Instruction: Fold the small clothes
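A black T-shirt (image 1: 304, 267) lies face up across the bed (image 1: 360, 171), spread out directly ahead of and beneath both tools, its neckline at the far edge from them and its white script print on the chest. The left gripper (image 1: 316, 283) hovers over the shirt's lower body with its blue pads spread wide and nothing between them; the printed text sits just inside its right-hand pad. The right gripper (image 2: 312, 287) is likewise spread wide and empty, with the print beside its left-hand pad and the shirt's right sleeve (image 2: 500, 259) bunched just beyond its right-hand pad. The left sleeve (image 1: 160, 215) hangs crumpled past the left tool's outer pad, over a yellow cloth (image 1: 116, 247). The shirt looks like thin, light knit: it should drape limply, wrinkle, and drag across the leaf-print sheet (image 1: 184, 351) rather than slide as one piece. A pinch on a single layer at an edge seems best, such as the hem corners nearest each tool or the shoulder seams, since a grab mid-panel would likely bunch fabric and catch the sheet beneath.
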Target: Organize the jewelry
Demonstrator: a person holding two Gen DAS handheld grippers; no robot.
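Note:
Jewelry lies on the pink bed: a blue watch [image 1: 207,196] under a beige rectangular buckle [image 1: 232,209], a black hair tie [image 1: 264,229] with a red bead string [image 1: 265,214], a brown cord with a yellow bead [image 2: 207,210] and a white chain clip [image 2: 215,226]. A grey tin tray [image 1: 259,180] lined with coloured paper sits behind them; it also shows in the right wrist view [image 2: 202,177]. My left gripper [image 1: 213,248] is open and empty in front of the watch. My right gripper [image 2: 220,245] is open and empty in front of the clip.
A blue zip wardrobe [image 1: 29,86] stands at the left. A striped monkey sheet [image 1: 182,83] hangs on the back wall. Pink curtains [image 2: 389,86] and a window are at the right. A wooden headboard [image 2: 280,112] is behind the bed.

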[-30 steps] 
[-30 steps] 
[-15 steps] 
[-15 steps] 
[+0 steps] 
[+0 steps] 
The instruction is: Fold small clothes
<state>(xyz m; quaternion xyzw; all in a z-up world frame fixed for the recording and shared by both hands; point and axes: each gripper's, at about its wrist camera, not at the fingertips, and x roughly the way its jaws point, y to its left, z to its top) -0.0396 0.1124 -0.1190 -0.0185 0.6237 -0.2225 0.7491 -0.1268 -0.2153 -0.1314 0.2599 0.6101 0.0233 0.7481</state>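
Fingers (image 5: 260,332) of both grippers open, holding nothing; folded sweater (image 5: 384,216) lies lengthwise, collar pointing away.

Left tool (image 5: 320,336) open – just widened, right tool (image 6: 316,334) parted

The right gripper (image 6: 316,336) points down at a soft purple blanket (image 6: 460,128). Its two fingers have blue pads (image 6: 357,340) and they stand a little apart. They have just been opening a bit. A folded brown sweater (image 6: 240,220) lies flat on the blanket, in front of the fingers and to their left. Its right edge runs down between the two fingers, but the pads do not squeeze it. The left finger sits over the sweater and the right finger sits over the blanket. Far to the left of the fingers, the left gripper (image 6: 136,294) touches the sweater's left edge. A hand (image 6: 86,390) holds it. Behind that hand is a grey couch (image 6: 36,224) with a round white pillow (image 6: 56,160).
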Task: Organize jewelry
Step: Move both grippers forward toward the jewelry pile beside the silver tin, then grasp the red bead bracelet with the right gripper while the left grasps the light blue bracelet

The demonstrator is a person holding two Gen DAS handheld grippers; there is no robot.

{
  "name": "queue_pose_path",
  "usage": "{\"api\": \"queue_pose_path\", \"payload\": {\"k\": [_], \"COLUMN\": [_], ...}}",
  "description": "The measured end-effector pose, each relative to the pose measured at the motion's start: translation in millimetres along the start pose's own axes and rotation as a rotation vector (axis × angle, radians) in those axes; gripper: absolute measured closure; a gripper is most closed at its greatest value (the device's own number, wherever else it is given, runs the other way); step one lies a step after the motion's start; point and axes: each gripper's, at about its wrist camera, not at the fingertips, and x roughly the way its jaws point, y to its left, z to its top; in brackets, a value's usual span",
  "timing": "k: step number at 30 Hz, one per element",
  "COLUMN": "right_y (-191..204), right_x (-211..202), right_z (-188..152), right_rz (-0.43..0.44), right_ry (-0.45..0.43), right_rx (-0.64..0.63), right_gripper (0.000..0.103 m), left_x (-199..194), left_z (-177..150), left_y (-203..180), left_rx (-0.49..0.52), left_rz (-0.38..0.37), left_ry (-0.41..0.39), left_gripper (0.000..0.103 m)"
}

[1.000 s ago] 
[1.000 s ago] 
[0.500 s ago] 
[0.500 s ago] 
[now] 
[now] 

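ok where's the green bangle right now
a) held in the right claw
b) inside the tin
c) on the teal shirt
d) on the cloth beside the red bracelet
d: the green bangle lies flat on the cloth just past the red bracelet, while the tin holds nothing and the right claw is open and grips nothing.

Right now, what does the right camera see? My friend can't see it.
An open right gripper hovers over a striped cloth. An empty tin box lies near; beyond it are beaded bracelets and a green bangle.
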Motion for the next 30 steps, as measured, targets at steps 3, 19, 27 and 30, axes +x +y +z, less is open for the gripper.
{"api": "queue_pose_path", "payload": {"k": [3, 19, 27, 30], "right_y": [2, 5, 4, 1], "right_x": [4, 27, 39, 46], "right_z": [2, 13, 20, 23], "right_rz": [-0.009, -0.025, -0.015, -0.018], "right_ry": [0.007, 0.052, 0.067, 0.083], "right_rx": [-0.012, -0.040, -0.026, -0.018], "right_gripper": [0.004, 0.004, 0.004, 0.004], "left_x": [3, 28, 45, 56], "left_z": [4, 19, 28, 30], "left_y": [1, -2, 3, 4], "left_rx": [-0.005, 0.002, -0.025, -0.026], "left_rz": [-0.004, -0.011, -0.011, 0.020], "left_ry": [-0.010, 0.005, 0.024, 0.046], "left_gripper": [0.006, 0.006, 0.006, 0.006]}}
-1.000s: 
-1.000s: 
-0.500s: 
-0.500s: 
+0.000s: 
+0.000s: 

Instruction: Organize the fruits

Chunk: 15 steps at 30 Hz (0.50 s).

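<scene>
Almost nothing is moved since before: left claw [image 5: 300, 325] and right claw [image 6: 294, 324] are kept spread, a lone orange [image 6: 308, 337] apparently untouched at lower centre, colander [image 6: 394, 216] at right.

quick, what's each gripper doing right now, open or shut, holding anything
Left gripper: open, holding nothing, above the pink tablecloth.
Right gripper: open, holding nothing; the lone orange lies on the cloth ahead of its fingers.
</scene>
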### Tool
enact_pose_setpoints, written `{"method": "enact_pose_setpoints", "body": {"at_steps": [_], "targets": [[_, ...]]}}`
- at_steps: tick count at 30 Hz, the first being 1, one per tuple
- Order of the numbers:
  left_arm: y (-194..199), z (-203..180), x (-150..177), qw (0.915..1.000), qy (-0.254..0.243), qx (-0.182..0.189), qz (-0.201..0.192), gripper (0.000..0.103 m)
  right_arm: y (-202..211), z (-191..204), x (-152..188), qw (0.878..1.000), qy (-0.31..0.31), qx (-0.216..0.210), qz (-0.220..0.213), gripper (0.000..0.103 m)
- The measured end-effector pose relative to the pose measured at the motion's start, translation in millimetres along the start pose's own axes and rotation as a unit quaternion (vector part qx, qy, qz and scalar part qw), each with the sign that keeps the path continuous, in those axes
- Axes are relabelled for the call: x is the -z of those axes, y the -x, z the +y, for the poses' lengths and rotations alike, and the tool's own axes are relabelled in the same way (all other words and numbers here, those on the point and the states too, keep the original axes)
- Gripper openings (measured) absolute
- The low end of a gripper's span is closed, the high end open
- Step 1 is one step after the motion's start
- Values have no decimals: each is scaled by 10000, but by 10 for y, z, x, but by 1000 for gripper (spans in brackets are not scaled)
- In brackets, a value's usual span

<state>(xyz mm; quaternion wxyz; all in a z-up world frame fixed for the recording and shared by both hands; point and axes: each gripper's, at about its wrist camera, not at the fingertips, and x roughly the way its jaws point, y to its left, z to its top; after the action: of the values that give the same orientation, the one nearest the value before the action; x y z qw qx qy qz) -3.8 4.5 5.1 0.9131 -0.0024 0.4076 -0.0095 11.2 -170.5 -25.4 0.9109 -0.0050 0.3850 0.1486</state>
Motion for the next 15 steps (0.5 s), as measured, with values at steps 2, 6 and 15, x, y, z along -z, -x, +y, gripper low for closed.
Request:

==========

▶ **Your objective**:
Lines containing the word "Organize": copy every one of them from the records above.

▶ **Solution to this problem**:
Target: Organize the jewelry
Task: Organize jewelry
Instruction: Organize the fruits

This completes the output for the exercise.